心の中で山のてっぺんからこだま響かせながら大絶叫してみたがミューゼ様はついぞ戻って来なかった(どういう事かな?)。



キリアンにお断りのお手紙を出したのだが、めげないキリアンは何度も何度も手紙を寄越してきた。


余りに必死なのでミューゼ様にお願いして話を聞くだけと何とか了承してもらって会う事になったのだが、「人目に付いてありもしない噂が立つのは許せない!」との事で我が家(キャー♡言っちゃった♡)に来てもらう事になり、「密室で2人きりには絶対にしたくない!」と言うので屋敷から丸見えになる庭で会う事になった。


聞かれたくない話かもしれないからとミューゼ様はすぐ駆け付けられる庭に面した室内でその様子を見つめるというオプション付きである。


約束の時間よりも少し早くやって来たキリアンはまずミューゼ様に「この度は大変申し訳ありません。

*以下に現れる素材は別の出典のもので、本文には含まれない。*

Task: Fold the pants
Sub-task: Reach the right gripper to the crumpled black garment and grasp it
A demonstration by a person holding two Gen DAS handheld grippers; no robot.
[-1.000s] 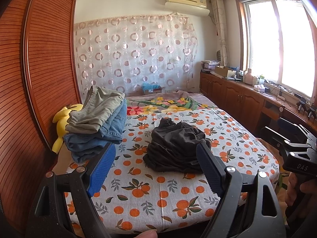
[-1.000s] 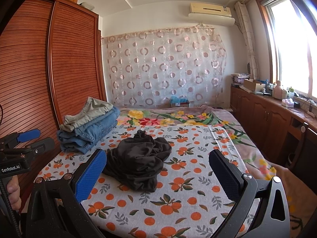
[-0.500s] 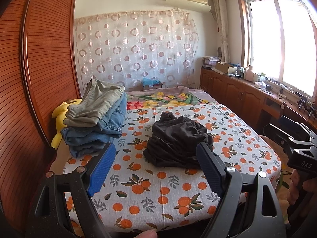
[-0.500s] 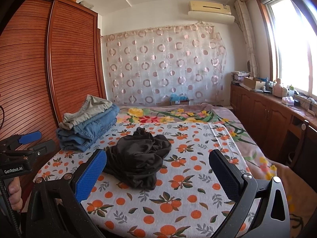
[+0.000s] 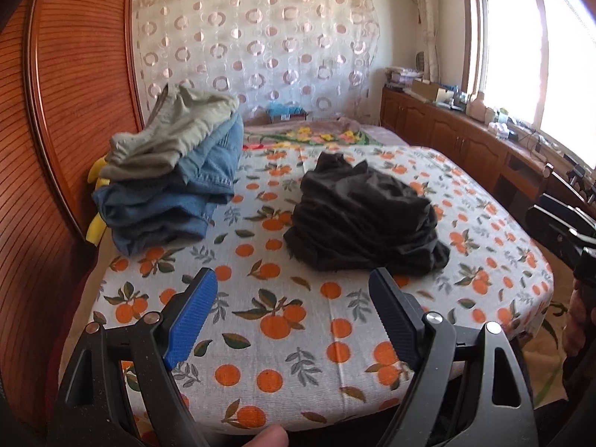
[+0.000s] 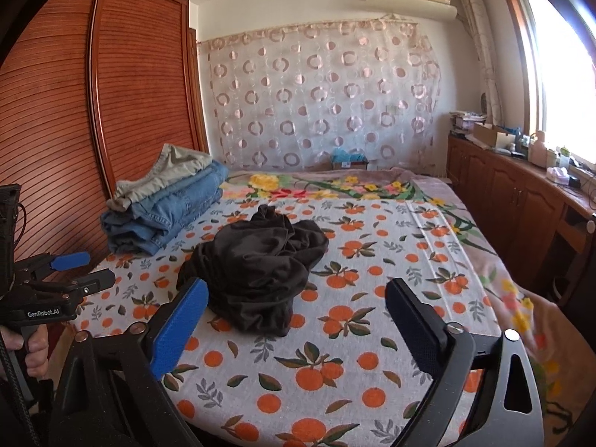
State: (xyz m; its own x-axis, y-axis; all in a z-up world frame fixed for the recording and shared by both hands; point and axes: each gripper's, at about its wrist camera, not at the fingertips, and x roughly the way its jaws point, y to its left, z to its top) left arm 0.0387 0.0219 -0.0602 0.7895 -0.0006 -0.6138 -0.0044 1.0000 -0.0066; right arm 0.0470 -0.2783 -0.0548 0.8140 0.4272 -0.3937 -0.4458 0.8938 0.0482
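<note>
Both tools, the left tool (image 5: 292,296) and right tool (image 6: 296,307), hung released over the bed's (image 6: 372,383) near edge; the crumpled black pants (image 6: 257,268) wanted their waistband found and spread flat first.

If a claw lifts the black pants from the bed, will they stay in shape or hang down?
The black pants lie crumpled in soft folds, so they will probably hang limp and unfurl. The cloth looks thin, likely light. Pinching one layer may leave the rest dragging on the bed sheet.
</note>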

こちらの都合を受け入れていただきありがとうございます」と深々とお辞儀をしていた。


「フェリーに何かしたら殺す」


とんでもなく物騒な発言をしたミューゼ様は絶対零度の貴公子さながらに相手が凍り付きそうな冷気を放っていた。


ミューゼ様の視線をビシバシ感じながら、庭に用意してもらったテーブルと椅子に腰掛けて「で?どういった事なのでしょうか?」と話を切り出した。


「ランベルト夫人は最近のリリンをどう思いますか?」


ランベルト夫人?!何その素敵な響き!


夫人で間違いないんだけど、初めて言われたよ!


「どう、と聞かれましても、元からの知り合いでもございませんし...元気なお方なのだなぁとは思いますが...」


「夫人はお優しいのですね...あれを『元気』と言うには行き過ぎていると言うのに」


それからキリアンの口から2人の出会いからこれまでの事を聞いた。


設定通り孤児院(キリアンは慰問で訪れたらしい)で出会った2人は意気投合して仲良くなり、孤児なのに明るく前向きで優しく可愛い(キリアン力説)リリンを好きになったそうだ。

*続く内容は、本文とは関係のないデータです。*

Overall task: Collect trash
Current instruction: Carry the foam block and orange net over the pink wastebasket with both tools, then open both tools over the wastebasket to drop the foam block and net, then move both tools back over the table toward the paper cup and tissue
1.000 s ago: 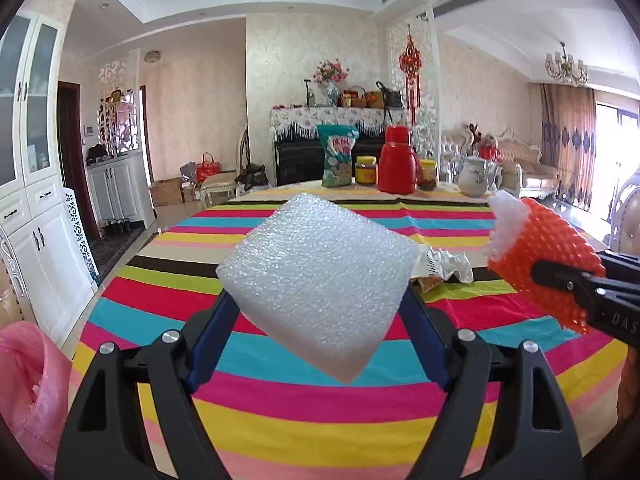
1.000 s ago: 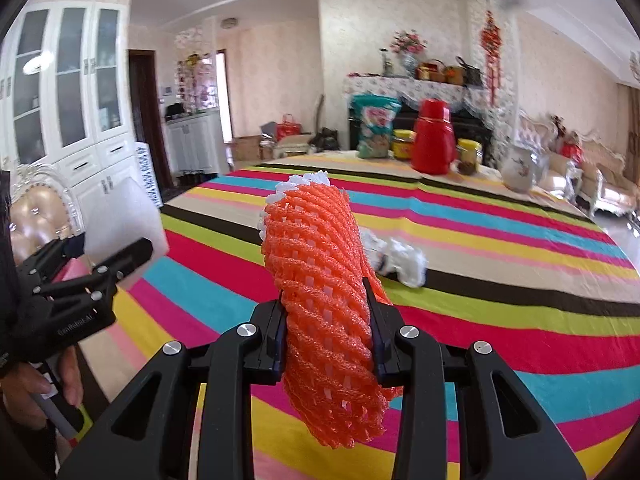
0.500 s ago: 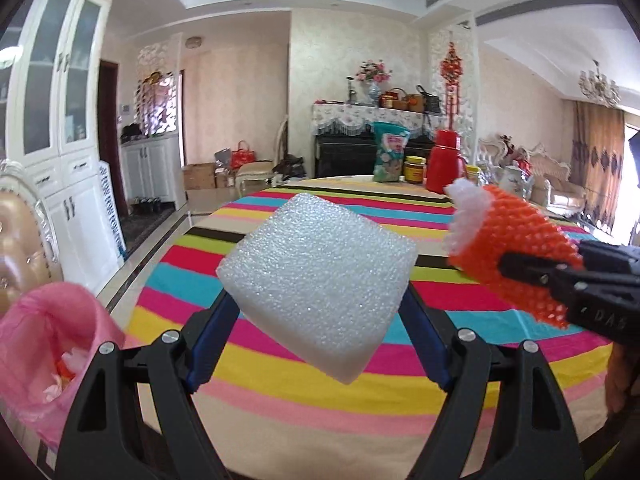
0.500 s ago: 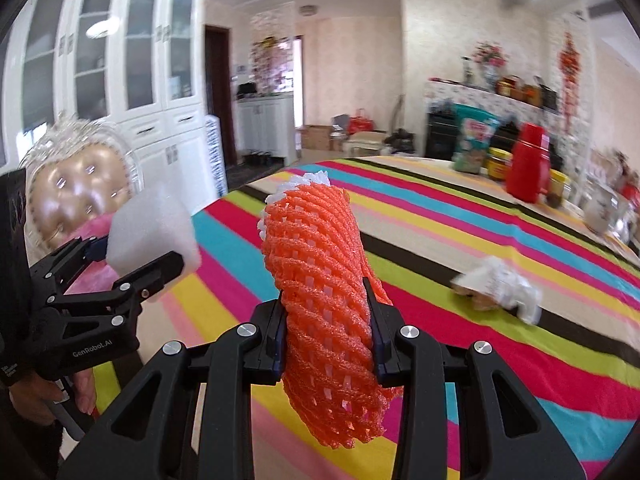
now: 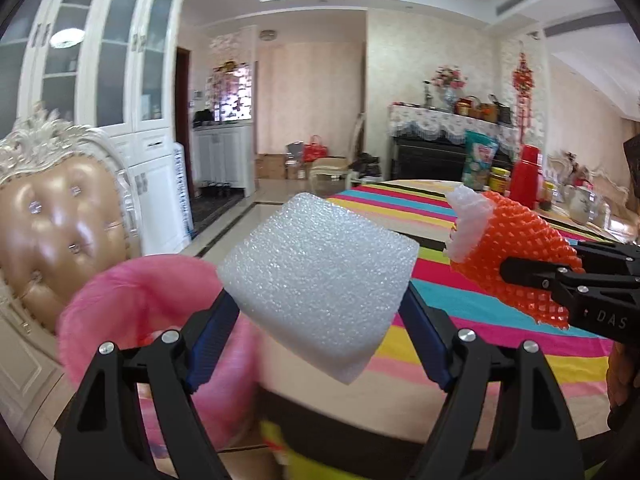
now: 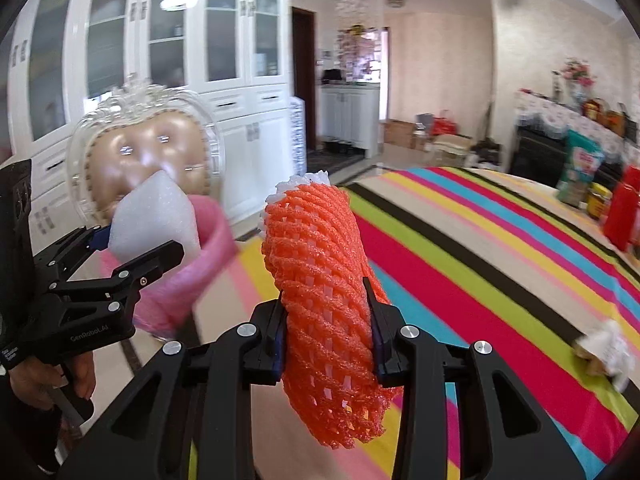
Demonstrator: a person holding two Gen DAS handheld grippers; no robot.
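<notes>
The left gripper point(image 5: 316, 312) is clamped on a white foam block point(image 5: 320, 280), its blue-padded fingers point(image 5: 210, 344) pressing the block's two sides so that it sits tilted, one corner pointing down between them. Just behind the block, at about eight o'clock from it in the left wrist view, gapes the blurred mouth of a pink trash bag point(image 5: 132, 300), with a tufted gold-and-white chair point(image 5: 52, 220) beyond at nine o'clock. The right gripper point(image 6: 326, 324) is closed tight on an orange foam fruit net point(image 6: 324, 292), which stands nearly upright between the black fingers with a bit of white foam point(image 6: 304, 182) poking out at its twelve o'clock end. From the right wrist camera the left gripper and its block show at nine o'clock, in front of the pink bag. The striped tablecloth point(image 6: 480, 260) spreads away to three o'clock, with a crumpled white wrapper point(image 6: 604, 350) lying on it near the right edge and a red thermos point(image 6: 622, 216) farther back.
</notes>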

そんなリリンの様子がおかしくなったのは学園に編入するかもという話が持ち上がった直後からだったらしい。


突然「そうだ!それってトゥーラバだ!」と叫んだリリンにキリアンは驚いたそうだ。


「トゥーラバとは何かご存知ですか?」と聞かれたが知らないと答えた。


言える訳がないよね、知ってますなんて。


そこからリリンは猛勉強して学園の編入試験に合格し「これでキリアンと同じ学園に行ける!」と喜びつつも「攻略対象者に会える!ミューゼ様に会える!推し!推しがいる!」と大興奮だったらしい。


あー、その姿が目に浮かぶようだわ。